>>>>

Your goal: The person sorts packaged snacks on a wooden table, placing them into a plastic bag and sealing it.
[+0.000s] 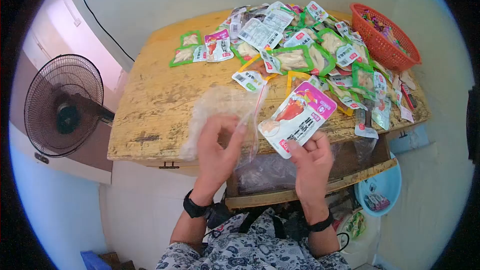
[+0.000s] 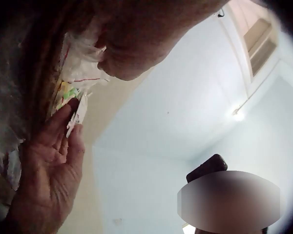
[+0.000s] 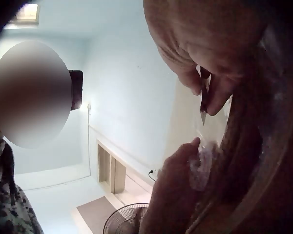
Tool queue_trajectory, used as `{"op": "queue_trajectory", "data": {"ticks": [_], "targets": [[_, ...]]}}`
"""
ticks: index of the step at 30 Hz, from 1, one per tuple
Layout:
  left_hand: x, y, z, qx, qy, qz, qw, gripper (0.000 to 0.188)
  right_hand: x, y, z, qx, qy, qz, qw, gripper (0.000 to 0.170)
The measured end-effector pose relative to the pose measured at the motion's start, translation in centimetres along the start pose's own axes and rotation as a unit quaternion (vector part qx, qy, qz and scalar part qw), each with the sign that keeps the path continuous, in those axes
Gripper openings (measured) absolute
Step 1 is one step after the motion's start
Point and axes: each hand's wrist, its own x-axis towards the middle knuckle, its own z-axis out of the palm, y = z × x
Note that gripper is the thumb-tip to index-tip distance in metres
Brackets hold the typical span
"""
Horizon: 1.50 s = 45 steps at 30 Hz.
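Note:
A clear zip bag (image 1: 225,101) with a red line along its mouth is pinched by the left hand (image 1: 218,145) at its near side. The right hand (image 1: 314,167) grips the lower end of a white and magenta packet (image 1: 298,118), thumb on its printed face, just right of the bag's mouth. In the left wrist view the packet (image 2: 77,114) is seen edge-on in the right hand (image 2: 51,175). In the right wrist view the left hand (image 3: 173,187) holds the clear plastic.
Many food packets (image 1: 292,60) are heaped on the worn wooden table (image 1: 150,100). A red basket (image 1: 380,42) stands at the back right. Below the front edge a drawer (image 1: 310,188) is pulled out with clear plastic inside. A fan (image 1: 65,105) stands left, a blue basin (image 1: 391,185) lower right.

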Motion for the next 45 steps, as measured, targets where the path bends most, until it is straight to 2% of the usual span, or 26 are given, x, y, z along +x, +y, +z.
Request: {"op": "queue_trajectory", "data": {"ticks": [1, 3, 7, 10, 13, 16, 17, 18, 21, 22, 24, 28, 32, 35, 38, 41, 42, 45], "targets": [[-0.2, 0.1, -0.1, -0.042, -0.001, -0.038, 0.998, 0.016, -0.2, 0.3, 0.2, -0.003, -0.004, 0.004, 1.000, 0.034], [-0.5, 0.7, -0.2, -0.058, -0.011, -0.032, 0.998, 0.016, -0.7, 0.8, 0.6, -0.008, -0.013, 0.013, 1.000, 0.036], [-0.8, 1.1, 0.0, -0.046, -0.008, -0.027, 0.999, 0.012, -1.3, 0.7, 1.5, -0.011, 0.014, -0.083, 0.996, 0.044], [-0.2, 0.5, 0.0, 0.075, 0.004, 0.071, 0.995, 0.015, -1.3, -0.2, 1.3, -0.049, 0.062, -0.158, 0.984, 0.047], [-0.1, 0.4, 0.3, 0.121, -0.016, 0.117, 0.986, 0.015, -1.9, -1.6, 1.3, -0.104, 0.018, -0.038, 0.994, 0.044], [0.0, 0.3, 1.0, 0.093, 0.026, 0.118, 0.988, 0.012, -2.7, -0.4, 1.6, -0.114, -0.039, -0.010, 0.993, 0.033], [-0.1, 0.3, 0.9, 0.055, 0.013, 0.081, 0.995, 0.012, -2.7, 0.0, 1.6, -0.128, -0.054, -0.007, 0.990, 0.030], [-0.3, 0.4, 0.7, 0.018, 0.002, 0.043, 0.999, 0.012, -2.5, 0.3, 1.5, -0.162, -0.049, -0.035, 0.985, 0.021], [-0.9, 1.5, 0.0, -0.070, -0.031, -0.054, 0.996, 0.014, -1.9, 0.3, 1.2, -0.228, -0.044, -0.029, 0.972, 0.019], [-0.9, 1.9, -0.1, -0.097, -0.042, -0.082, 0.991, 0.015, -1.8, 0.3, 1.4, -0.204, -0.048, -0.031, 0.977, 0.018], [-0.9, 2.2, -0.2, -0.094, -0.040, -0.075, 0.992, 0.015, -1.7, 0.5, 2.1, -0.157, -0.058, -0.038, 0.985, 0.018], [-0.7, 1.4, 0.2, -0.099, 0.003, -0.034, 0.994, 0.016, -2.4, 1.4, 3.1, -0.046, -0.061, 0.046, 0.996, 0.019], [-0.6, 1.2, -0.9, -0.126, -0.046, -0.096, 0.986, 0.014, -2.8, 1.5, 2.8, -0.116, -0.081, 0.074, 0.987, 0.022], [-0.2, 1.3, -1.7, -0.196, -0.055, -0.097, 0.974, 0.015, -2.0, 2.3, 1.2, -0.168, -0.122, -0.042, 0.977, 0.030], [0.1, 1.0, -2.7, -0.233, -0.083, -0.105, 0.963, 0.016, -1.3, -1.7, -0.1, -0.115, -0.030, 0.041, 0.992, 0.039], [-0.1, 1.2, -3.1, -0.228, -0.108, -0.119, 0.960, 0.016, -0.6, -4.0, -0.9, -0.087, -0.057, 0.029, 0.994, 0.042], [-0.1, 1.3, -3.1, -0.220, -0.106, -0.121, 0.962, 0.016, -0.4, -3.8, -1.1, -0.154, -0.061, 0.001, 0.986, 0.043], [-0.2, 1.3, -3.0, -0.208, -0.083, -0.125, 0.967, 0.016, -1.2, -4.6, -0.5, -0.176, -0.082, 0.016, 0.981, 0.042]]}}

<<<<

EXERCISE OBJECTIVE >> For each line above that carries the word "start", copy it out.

SOLUTION TO THE PROBLEM >>
The measured end-effector pose relative to the pose measured at the motion's start, translation in centimetres along the start pose's own axes and rotation as a unit quaternion (vector part qx, qy, qz and scalar part qw), each with the sign that keeps the path continuous, in those axes
Step 1 is one step after the motion's start

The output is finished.